Please print the records below word for word.

START Supplied data

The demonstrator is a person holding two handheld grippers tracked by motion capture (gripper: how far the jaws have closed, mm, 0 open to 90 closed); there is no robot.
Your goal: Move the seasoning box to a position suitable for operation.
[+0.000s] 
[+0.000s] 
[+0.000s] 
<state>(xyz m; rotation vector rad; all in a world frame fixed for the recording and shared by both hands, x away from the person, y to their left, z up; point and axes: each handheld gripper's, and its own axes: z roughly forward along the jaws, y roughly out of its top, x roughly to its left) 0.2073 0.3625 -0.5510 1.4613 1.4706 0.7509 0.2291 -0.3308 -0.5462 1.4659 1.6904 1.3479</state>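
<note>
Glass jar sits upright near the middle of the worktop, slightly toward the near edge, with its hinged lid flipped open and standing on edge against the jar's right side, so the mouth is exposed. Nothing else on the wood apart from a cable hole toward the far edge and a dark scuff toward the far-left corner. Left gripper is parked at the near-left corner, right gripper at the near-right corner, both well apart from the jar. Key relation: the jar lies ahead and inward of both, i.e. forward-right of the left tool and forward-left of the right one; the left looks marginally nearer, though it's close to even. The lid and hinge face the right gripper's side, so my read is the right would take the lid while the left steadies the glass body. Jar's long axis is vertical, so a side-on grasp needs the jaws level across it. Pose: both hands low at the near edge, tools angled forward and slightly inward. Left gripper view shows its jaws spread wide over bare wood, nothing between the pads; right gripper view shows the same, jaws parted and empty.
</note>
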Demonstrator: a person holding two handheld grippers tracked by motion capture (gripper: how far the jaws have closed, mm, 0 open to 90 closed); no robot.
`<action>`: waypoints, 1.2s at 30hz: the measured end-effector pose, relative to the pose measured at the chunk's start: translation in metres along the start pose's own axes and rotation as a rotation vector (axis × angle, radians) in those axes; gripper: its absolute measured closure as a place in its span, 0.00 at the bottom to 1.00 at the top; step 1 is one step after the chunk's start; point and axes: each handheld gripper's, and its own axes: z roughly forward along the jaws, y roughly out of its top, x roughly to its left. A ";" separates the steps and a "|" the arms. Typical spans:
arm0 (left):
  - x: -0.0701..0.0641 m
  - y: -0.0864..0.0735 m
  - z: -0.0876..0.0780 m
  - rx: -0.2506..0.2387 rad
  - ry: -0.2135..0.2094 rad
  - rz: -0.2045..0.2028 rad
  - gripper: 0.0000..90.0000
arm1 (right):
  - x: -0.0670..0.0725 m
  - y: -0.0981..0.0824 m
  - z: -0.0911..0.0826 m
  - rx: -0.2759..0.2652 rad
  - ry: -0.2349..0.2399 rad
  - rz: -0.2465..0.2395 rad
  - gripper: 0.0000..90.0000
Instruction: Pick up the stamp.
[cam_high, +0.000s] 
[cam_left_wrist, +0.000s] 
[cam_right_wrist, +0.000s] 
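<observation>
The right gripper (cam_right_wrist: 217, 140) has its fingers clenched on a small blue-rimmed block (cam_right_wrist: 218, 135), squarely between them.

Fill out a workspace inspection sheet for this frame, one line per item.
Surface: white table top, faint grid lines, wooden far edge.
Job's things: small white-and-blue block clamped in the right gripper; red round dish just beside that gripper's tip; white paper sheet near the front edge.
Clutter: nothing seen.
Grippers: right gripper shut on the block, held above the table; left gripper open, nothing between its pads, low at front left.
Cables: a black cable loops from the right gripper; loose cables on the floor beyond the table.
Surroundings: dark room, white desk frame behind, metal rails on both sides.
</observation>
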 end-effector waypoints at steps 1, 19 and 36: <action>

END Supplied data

## Response for this exercise:
The demonstrator is a person holding two handheld grippers tracked by motion capture (gripper: how far the jaws have closed, mm, 0 open to 90 closed); there is no robot.
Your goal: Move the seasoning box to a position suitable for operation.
[+0.000s] 
[+0.000s] 
[+0.000s] 
<state>(xyz m; rotation vector rad; all in a world frame fixed for the recording and shared by both hands, x away from the person, y to their left, z up; point and axes: each handheld gripper's, and its own axes: z roughly forward along the jaws, y roughly out of its top, x roughly to its left) 0.2073 0.3625 -0.5510 1.4613 1.4706 0.7509 0.2291 -0.3308 -0.5462 1.4659 1.6904 1.3479</state>
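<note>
Glass jar sits upright near the middle of the worktop, slightly toward the near edge, with its hinged lid flipped open and standing on edge against the jar's right side, so the mouth is exposed. Nothing else on the wood apart from a cable hole toward the far edge and a dark scuff toward the far-left corner. Left gripper is parked at the near-left corner, right gripper at the near-right corner, both well apart from the jar. Key relation: the jar lies ahead and inward of both, i.e. forward-right of the left tool and forward-left of the right one; the left looks marginally nearer, though it's close to even. The lid and hinge face the right gripper's side, so my read is the right would take the lid while the left steadies the glass body. Jar's long axis is vertical, so a side-on grasp needs the jaws level across it. Pose: both hands low at the near edge, tools angled forward and slightly inward. Left gripper view shows its jaws spread wide over bare wood, nothing between the pads; right gripper view shows the same, jaws parted and empty.
</note>
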Demonstrator: a person holding two handheld grippers tracked by motion capture (gripper: how far the jaws have closed, mm, 0 open to 90 closed); no robot.
`<action>`: waypoints, 1.2s at 30hz: the measured end-effector pose, relative to the pose measured at the chunk's start: translation in metres along the start pose's own axes and rotation as a rotation vector (axis × angle, radians) in those axes; gripper: its absolute measured closure as a place in its span, 0.00 at the bottom to 1.00 at the top; step 1 is one step after the chunk's start; point and axes: each handheld gripper's, and its own axes: z roughly forward along the jaws, y roughly out of its top, x roughly to its left. A ";" separates the steps and a "|" the arms. Typical spans:
arm0 (left):
  - x: -0.0701..0.0641 m
  - y: -0.0864..0.0735 m
  - z: -0.0876..0.0780 m
  - rx: -0.2506..0.2387 rad
  - ry: -0.2135..0.2094 rad
  - rz: -0.2045..0.2028 rad
  - gripper: 0.0000..90.0000
arm1 (right):
  - x: -0.0670..0.0725 m
  - y: -0.0981..0.0824 m
  - z: -0.0911..0.0826 m
  - rx: -0.2759..0.2652 rad
  - ry: -0.2349..0.2399 rad
  - rz: -0.2465..0.2395 rad
  - gripper: 0.0000..90.0000
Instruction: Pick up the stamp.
[cam_high, +0.000s] 
[cam_left_wrist, +0.000s] 
[cam_right_wrist, +0.000s] 
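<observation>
The right gripper (cam_right_wrist: 217, 140) has its fingers clenched on a small blue-rimmed block (cam_right_wrist: 218, 135), squarely between them.

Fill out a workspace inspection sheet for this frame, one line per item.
Surface: white table top, faint grid lines, wooden far edge.
Job's things: small white-and-blue block clamped in the right gripper; red round dish just beside that gripper's tip; white paper sheet near the front edge.
Clutter: nothing seen.
Grippers: right gripper shut on the block, held above the table; left gripper open, nothing between its pads, low at front left.
Cables: a black cable loops from the right gripper; loose cables on the floor beyond the table.
Surroundings: dark room, white desk frame behind, metal rails on both sides.
</observation>
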 end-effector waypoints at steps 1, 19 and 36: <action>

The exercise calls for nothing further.